Problem to work on =>
Among the lines of the records, find all that carry the word "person" and copy them.

Record extracts =>

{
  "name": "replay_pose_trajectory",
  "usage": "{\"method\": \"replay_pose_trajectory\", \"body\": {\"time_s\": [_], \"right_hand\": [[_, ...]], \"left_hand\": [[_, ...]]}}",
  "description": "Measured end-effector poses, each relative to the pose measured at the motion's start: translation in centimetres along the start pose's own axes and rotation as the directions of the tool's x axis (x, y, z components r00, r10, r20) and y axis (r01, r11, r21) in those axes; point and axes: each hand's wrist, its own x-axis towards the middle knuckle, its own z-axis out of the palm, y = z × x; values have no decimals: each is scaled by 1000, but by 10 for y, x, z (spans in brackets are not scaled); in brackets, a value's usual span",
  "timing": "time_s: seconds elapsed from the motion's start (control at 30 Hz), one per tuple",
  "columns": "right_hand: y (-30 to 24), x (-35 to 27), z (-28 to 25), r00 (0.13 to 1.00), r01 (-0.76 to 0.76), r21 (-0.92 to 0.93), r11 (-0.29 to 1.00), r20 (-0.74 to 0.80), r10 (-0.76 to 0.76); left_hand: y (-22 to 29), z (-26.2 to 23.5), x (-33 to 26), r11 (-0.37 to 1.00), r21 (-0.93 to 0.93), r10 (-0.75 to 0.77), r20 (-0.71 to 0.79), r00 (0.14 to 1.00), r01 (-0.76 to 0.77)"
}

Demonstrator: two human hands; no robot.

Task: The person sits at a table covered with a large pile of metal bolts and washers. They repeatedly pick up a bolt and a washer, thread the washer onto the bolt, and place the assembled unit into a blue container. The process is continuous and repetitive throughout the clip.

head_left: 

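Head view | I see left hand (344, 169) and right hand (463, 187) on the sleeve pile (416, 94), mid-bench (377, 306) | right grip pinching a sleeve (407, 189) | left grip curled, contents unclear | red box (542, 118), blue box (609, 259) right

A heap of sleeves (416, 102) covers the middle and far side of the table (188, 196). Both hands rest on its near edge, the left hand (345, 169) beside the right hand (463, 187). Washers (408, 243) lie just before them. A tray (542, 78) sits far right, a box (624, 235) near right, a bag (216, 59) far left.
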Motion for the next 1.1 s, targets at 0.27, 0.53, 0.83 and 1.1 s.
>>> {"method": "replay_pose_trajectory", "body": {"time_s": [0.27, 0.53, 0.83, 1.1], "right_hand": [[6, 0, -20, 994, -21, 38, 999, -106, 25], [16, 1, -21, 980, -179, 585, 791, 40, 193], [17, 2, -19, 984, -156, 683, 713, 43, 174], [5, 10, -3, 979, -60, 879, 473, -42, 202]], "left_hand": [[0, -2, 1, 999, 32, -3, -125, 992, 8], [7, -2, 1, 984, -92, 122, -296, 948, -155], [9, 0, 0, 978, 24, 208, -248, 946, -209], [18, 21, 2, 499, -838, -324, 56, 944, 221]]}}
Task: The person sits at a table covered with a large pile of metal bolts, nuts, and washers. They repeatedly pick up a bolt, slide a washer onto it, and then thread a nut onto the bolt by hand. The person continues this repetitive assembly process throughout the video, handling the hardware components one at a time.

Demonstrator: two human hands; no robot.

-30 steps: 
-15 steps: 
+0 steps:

Task output =>
Task: The person sits at a table covered with a large pile of metal bolts and washers. They repeatedly pick up a bolt and a washer, thread the washer onto the bolt, and place the assembled unit into a blue container. The process is continuous and repetitive throughout the clip.
Task: The person sits at a table covered with a large pile of metal bolts, nuts, and washers. They repeatedly pick up a bolt, slide a washer onto it, and then thread a nut onto the bolt by hand. The person continues this repetitive assembly process throughout the video, handling the hardware components one at a time.

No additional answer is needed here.